Sat, 2 Oct 1993 17:47:13 GMT

Related articles |
---|

The Equational Approach: (1) Regular Expressions -> DFA's. markh@csd4.csd.uwm.edu (1993-10-02) |

Newsgroups: | comp.compilers,comp.theory |

From: | markh@csd4.csd.uwm.edu (Mark) |

Keywords: | parse, theory |

Organization: | Computing Services Division, University of Wisconsin - Milwaukee |

Date: | Sat, 2 Oct 1993 17:47:13 GMT |

(1.1) Introduction

This article is a lead into a brief series of articles that illustrate

the algebraic and equational approach to formal language theory, and its

applications, such as constructing efficient and intuitive parsers, and

performing optimizations. I will demonstrate why it is actually better to

view languages, grammars, and automata as systems of equations, by

exploiting this view throughout. This is basis of methods I've been using

for quite a while now to write language software of all sorts, and for

performing symbolic manipulations on languages and automata.

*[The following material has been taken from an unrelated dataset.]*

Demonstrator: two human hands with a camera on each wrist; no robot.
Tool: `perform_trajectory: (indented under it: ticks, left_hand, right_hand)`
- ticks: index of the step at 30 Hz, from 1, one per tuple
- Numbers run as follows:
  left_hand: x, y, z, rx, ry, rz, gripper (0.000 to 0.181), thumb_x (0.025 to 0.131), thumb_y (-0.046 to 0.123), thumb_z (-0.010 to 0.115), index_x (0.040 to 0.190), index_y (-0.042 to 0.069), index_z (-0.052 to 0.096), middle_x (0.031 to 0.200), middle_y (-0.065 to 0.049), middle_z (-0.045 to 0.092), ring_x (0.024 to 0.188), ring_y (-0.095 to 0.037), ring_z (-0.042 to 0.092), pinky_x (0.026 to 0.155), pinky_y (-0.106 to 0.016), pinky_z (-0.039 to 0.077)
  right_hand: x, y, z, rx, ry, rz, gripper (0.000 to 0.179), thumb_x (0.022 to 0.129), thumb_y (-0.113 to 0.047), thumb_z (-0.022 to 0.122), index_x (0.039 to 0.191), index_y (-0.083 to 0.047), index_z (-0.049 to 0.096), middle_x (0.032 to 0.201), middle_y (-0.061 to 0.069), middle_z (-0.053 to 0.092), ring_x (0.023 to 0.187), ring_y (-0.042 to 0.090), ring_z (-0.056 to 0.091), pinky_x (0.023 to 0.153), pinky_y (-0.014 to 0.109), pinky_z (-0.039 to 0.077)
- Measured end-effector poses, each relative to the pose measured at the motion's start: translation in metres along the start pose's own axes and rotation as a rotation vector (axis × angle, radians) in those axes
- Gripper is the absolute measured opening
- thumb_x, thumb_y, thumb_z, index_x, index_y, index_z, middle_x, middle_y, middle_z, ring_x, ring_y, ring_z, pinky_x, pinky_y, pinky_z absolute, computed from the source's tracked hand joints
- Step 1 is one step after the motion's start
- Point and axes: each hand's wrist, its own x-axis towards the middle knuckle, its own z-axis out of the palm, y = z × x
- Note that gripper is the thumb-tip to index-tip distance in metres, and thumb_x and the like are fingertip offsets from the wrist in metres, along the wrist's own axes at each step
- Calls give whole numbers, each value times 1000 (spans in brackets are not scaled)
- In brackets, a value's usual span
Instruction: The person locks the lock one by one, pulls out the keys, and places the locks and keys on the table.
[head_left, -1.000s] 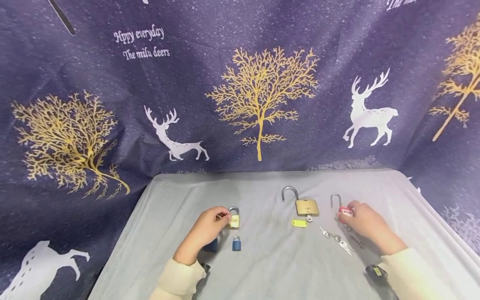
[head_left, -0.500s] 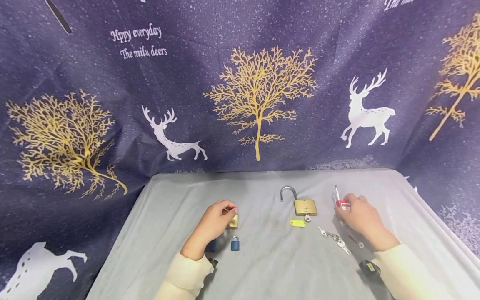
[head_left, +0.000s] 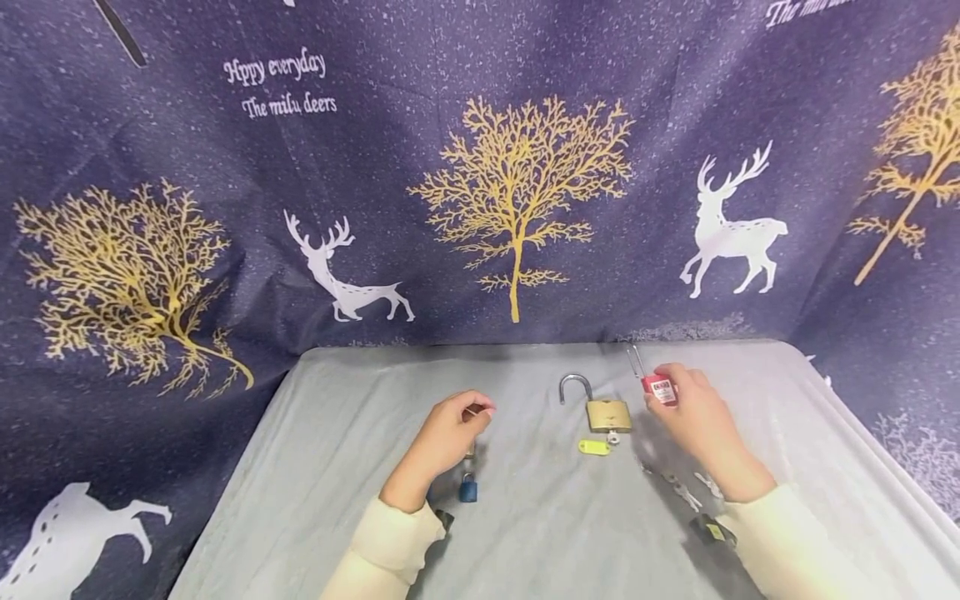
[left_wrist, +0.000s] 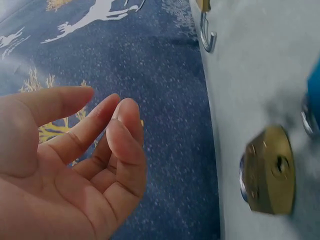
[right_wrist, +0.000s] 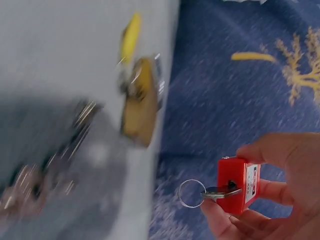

Since the question indicated by the topic has been brought up a few

times in comp.compilers, the initial article is also being posted there.

Follow-ups will be send exclusively to comp.theory. Another question that

will be indirectly answered down the line is how to generate parsers for

context free grammars written in EBNF notation.

A couple months back, I described a method for reducing regular

expressions to finite automata that involves performing algebraic

manipulations on regular expressions. The goal of these calculations is

to get a system of equations of the form:

Q = 1 + x1 Q1 + x2 Q2 + ...

or Q = x1 Q1 + x2 Q2 + ...

which is the resulting automaton in equational form.

What's described below is a formalization of the method, and terms.

There are slight differences between the algorithm described here and the

one originally presented, this version tends to be a bit more powerful in

that it can handle a wider range of regular expression operators.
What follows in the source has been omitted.